*Assigned task*.
For this exercise, repeat exactly the lines below starting at the line holding "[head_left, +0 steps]" and ending at the line holding "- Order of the", both included, with no extra lines and no pictures.

** Opening Entries supplied block **

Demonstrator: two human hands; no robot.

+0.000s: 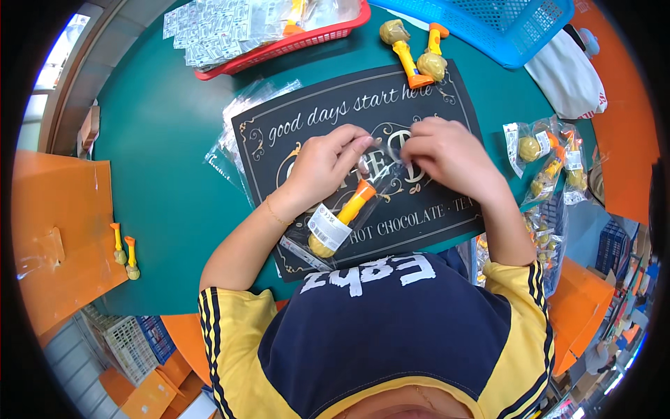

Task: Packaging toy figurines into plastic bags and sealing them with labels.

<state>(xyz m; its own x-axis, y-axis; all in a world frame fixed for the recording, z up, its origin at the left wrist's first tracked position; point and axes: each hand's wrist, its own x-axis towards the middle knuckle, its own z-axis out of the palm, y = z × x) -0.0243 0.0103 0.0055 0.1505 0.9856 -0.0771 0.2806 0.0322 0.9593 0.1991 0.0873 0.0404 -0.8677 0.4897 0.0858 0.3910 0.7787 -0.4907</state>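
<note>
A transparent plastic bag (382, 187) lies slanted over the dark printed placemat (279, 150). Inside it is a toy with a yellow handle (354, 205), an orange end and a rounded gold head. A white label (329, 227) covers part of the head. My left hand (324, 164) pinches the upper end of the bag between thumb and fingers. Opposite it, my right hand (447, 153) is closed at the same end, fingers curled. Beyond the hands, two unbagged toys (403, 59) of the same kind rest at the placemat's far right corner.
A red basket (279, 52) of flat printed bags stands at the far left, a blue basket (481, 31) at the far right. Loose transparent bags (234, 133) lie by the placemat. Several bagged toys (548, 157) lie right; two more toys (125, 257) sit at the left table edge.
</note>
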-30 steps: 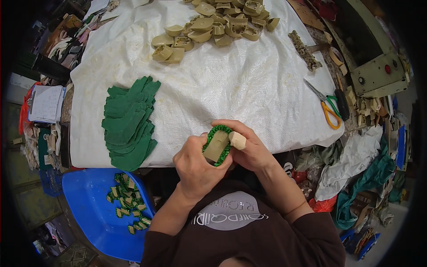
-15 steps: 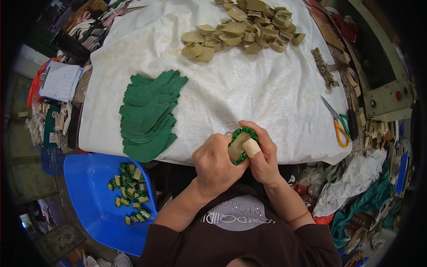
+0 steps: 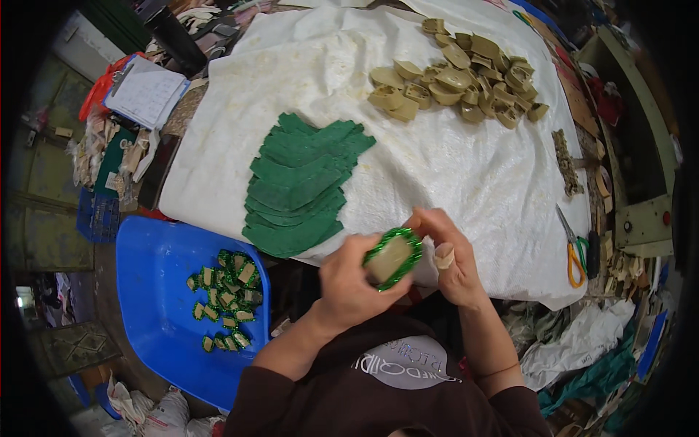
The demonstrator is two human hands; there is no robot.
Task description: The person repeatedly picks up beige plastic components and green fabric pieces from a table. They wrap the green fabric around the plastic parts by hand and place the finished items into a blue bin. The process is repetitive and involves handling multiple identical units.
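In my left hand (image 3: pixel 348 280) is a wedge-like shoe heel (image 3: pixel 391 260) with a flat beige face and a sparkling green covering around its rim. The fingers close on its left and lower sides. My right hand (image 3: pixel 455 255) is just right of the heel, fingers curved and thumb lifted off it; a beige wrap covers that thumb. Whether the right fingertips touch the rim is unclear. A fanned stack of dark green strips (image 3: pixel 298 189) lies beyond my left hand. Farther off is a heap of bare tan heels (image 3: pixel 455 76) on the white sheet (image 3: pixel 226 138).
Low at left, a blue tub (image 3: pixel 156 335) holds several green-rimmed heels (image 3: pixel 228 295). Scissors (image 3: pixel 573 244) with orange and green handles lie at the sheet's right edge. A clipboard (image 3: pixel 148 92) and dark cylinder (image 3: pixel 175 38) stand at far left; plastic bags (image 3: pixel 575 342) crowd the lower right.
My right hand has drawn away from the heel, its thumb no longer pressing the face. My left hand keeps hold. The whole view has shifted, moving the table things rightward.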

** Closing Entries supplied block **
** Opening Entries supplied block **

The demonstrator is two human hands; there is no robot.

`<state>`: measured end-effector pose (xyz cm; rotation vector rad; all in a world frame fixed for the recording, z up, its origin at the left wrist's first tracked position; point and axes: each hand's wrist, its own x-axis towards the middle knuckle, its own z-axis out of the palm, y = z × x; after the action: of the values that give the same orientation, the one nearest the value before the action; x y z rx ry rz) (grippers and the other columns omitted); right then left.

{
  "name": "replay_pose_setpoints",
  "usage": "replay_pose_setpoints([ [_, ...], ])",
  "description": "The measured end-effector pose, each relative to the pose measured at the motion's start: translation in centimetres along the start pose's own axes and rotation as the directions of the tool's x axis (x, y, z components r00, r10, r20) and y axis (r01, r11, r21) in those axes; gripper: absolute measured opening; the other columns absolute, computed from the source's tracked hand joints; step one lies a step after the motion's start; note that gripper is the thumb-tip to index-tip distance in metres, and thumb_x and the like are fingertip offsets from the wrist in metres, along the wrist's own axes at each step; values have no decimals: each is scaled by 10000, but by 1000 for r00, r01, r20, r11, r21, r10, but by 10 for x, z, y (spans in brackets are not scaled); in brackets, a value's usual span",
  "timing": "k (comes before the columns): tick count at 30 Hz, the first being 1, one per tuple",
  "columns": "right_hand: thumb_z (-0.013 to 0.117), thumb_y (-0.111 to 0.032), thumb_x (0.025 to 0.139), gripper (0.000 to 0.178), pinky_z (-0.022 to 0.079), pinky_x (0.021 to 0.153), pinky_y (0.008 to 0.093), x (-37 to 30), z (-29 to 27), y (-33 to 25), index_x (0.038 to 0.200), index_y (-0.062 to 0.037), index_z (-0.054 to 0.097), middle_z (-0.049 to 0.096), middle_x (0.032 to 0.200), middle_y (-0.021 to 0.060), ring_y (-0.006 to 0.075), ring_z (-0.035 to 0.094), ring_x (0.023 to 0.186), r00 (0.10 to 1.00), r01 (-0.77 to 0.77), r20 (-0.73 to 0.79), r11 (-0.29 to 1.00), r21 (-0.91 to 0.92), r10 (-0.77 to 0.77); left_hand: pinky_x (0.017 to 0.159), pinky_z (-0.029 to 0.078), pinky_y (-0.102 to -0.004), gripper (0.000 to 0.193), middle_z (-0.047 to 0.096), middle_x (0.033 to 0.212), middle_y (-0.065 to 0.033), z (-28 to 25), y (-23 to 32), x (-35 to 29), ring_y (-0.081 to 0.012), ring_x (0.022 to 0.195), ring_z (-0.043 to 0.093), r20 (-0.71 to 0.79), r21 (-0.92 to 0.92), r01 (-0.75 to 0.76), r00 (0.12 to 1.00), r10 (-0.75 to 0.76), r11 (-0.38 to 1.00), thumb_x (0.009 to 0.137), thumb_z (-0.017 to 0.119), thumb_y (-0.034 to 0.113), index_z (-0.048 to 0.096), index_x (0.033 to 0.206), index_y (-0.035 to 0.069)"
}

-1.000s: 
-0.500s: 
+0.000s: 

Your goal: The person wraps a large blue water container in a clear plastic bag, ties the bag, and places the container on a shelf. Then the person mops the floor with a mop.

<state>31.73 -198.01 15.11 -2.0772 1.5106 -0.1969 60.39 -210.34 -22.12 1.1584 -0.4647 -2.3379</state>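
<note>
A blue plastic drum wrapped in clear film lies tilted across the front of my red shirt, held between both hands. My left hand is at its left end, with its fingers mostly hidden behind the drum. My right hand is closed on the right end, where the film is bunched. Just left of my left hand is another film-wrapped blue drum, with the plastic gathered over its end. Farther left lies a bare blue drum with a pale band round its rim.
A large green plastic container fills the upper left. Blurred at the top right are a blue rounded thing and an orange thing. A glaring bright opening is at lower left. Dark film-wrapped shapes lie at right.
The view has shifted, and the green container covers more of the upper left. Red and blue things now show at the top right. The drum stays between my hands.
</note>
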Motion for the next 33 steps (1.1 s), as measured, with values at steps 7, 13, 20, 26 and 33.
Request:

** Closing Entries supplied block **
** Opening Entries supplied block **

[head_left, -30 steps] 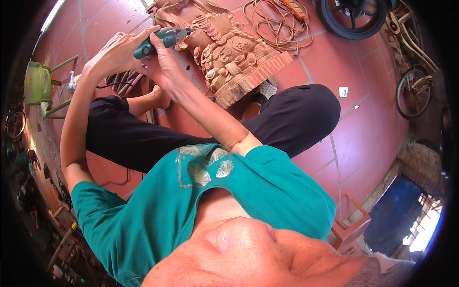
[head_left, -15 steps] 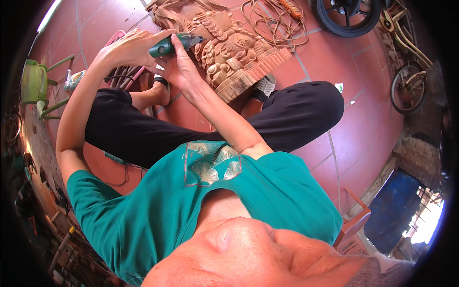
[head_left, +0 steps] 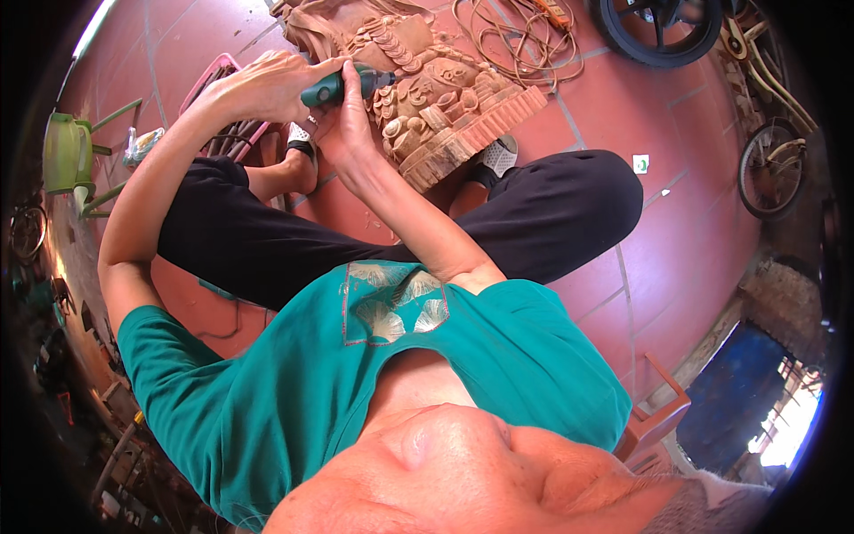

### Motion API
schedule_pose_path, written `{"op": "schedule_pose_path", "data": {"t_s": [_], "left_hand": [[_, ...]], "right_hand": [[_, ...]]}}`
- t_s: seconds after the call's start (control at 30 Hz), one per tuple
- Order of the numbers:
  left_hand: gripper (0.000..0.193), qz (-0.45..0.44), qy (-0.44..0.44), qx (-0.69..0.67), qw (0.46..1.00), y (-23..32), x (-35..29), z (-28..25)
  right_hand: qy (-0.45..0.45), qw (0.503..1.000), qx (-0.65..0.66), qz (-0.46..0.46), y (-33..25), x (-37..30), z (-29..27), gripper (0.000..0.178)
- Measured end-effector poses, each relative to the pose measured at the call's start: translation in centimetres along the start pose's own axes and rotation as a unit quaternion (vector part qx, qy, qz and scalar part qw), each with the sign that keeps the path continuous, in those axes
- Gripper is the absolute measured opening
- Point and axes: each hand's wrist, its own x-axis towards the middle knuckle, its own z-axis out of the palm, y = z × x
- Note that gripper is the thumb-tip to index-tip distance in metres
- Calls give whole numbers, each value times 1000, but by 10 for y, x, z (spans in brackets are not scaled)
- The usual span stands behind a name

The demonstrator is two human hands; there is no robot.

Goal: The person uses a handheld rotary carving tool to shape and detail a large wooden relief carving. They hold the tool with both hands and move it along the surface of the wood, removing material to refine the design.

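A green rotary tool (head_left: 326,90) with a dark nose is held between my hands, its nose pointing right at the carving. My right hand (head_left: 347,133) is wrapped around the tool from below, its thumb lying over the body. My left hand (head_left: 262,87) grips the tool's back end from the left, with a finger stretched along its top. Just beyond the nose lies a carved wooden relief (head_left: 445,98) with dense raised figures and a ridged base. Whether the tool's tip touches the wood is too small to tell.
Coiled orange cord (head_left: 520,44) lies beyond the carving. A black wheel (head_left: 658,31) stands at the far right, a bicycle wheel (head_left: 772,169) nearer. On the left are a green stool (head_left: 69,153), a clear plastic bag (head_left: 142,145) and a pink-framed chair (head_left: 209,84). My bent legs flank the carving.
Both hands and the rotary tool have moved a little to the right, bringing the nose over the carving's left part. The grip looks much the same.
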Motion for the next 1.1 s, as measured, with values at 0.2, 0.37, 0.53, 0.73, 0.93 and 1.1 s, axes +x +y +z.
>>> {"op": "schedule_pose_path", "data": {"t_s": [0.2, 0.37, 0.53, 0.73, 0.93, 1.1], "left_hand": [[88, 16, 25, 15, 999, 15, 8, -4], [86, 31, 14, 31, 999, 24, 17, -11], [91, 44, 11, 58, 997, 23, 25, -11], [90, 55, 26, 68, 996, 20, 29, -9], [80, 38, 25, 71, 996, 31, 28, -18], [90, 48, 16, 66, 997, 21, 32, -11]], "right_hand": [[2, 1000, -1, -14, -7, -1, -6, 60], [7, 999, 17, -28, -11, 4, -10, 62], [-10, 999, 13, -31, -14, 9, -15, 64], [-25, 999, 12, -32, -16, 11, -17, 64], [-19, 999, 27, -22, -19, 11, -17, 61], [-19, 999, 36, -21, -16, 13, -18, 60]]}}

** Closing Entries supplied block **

*Exercise solution*.
[head_left, +0 steps] 

### Motion API
schedule_pose_path, written `{"op": "schedule_pose_path", "data": {"t_s": [_], "left_hand": [[_, ...]], "right_hand": [[_, ...]]}}`
- t_s: seconds after the call's start (control at 30 Hz), one per tuple
- Order of the numbers:

Nothing else is left to add to this answer.